To compile a complete list like this off the top of your head... Wow. You know these works well! Impressive.


----------



## realdealblues

JACE said:


> To compile a complete list like this off the top of your head... Wow. You know these works well! Impressive.


Thanks...lol. Like I've said before my listening is dominated by about 20 composers. Kind of like the 65 Beethoven Symphony Cycles I had, I had like 20-30 complete Beethoven Piano Sonata Cycles and I did the same thing. I listen to each and every one of them. I carefully compare and listen again and again until I decide which ones I like the best and then those are the ones I keep. I've done the same thing with Mozart's Piano Concertos & Sonatas. Same with Brahms, Mahler, Tchaikovsky, etc. I spend most of my time comparing recordings from the works I like best. I've begun expanding more these days because I pretty much know what I like when it comes to my favorite compositions by my favorite composers.


----------



## Albert7

leroy said:


> yea, but at least you can try and dig up few lesser known performers that are worth listening too. Clara Haskil does do a wonderful job with #18 and Hans Richter Haaser is excellent with the first sonata, certainly the best I've listened too. Yudina's Hammerklavier is another one worth listening too, her take on it feels a little lighter but is right up there with the best.


Gonna check out Haskil for sure!


----------



## hpowders

leroy said:


> I would concur Fischer is amazing with Beethoven sonata's, but you have to choose which one you like best  for me her rendition of no. 25 op 79 is exceptional.

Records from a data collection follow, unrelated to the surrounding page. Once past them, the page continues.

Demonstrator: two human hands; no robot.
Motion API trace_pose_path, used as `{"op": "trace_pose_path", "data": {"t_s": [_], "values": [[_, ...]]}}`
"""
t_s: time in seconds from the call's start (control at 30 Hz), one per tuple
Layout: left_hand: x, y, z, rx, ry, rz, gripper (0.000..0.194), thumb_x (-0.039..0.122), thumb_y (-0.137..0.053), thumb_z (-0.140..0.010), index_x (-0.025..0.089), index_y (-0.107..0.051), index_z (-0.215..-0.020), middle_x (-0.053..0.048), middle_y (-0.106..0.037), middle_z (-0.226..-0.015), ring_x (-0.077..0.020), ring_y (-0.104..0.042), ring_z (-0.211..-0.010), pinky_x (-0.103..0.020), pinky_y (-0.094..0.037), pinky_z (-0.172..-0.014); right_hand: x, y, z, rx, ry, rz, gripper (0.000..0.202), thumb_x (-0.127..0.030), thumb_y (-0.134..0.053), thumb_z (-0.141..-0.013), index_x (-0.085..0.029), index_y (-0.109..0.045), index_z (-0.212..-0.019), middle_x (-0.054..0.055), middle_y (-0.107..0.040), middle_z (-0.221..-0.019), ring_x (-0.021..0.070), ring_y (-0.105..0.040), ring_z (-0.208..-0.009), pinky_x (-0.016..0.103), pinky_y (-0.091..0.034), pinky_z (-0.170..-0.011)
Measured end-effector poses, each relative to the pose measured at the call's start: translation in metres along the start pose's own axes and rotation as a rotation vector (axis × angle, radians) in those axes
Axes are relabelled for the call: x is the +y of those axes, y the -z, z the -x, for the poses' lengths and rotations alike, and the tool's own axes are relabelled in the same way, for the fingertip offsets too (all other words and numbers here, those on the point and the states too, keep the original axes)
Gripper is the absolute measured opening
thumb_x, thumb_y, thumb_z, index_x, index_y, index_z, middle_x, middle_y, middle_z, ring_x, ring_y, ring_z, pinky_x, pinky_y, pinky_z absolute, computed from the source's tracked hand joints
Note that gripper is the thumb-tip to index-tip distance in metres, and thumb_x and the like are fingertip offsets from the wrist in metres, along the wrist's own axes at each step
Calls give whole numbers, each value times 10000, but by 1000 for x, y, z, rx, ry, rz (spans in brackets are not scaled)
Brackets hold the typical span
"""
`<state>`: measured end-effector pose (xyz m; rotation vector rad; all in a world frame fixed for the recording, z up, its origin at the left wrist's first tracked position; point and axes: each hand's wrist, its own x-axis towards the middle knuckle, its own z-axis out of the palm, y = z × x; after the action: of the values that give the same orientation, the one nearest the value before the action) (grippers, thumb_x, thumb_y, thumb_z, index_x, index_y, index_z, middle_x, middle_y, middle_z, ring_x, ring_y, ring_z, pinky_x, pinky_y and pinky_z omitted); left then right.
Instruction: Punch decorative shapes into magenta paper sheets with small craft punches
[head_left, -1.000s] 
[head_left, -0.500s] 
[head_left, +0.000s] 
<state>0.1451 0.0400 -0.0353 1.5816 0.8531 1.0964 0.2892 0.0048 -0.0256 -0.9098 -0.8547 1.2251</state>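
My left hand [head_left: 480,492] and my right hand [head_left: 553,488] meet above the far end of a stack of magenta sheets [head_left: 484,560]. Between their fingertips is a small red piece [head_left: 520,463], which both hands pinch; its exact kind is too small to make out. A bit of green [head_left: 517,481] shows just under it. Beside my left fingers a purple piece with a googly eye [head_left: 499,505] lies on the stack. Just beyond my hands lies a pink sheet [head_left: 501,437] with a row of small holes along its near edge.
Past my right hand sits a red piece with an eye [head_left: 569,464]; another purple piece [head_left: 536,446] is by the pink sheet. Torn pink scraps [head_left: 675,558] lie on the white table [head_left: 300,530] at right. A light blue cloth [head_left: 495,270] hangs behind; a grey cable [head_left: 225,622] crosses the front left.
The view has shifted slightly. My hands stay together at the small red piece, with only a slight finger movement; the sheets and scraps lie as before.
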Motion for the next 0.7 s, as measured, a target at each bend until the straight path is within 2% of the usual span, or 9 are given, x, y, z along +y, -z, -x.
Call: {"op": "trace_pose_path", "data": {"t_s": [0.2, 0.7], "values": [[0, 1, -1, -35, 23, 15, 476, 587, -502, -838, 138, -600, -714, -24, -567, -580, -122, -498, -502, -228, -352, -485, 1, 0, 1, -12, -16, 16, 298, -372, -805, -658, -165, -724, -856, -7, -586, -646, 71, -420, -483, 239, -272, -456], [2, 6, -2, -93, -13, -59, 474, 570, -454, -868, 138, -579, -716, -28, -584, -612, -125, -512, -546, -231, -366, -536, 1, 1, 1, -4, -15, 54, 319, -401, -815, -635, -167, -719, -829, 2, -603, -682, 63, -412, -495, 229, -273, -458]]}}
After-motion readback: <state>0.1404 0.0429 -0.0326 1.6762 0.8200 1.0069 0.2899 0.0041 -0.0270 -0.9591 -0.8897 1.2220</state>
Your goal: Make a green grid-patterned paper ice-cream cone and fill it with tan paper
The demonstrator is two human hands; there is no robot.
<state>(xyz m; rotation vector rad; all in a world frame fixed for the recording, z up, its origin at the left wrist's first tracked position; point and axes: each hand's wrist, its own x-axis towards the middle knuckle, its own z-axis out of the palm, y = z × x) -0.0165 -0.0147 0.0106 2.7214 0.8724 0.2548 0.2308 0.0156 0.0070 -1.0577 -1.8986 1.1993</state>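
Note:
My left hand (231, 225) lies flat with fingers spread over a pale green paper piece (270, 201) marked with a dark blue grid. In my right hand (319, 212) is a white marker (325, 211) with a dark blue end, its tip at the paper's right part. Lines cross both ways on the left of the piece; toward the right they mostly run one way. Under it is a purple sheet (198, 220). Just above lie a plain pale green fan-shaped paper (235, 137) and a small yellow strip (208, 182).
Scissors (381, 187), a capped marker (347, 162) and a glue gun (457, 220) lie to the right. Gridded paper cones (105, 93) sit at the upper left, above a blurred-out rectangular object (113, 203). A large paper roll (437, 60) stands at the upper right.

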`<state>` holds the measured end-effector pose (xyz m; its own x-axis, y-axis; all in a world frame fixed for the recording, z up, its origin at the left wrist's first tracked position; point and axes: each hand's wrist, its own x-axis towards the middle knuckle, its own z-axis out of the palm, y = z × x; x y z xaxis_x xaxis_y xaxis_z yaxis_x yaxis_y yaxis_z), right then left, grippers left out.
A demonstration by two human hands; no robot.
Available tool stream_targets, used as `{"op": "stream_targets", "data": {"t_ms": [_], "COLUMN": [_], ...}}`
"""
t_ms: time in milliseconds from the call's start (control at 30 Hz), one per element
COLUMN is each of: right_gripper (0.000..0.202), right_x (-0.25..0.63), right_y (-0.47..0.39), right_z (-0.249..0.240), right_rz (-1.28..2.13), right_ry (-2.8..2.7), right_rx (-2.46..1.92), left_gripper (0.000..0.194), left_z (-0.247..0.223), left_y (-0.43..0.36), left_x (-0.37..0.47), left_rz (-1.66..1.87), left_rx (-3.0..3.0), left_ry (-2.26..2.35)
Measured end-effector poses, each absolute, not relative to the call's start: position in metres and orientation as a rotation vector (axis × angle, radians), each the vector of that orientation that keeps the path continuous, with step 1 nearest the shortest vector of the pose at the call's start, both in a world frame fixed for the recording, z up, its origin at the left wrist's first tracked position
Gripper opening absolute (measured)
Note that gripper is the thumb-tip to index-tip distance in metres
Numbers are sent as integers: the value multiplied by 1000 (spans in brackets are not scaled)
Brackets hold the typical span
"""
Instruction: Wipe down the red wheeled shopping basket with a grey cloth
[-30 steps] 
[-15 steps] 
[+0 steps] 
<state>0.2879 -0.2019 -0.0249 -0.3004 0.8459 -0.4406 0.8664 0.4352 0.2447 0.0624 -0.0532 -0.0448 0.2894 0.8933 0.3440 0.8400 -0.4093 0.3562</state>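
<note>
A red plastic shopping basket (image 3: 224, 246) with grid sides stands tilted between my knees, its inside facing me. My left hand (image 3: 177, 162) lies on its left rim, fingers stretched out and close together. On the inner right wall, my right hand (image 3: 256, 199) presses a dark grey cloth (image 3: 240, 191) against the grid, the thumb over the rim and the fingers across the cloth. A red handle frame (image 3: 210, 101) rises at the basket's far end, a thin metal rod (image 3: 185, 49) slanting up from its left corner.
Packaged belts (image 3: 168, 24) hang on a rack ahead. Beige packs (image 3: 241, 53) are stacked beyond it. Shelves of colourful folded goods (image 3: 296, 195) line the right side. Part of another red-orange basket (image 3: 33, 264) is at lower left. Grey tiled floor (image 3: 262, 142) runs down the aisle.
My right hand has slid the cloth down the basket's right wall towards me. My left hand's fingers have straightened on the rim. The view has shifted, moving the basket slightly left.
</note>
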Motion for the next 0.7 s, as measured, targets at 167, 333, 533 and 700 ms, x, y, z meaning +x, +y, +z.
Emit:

No problem. The Hammerklavier.


----------



## Ukko

I persist, _against my wishes_, in annoyance at the "Fischer" ambiguity. I admire Annie's focus, even her earnestness, but Edwin played most of them 'better'.


----------



## Mandryka

Ukko said:


> Edwin played most of them 'better'.


Don't agree with this, least of all for op 111, op 28 and 10/3


----------



## joen_cph

Same here ... .


----------



## pianississimo

I'd like to cast a heartfelt vote for John Lill.
He celebrated his 70th birthday in 2014 with a huge tour of recitals and orchestral concerts, showcasing his astonishing range.
He's completed several full cycles of Beethoven sonatas and concertos on tour over the years and played the full set in Manchester, UK this year - along with a large number of other concerts with different programmes.
I'm beginning to collect his recordings of the sonatas and it's hard to pick a favourite out if them.
I love the Waldstein sonata and his recording of this probably my favourite. 
Never too fast and never too romantic, his articulation is crisp and the colours are subtle and effortless. His music shimmers rather than flashes and it draws you in - especially live.

I only managed to get to one of his sold-out Bridgewater Hall recitals. 
http://www.manchestereveningnews.co...news/john-lills-beethoven-season-ends-7209925
The opus 111 was the one which had me in tears. I haven't got a recording of him playing that one yet but I'm on the lookout for it. There's a quiet dignity about him and when he starts playing it's like the world opening up. 
Very highly recommended.


----------



## leroy

Ukko said:


> I persist, _against my wishes_, in annoyance at the "Fischer" ambiguity. I admire Annie's focus, even her earnestness, but Edwin played most of them 'better'.


Can you give us one or two that you feel he plays better? I haven't listened to any of them yet.


----------



## Ukko

leroy said:


> Can you give us one or two that you feel he plays better? I haven't listened to any of them yet.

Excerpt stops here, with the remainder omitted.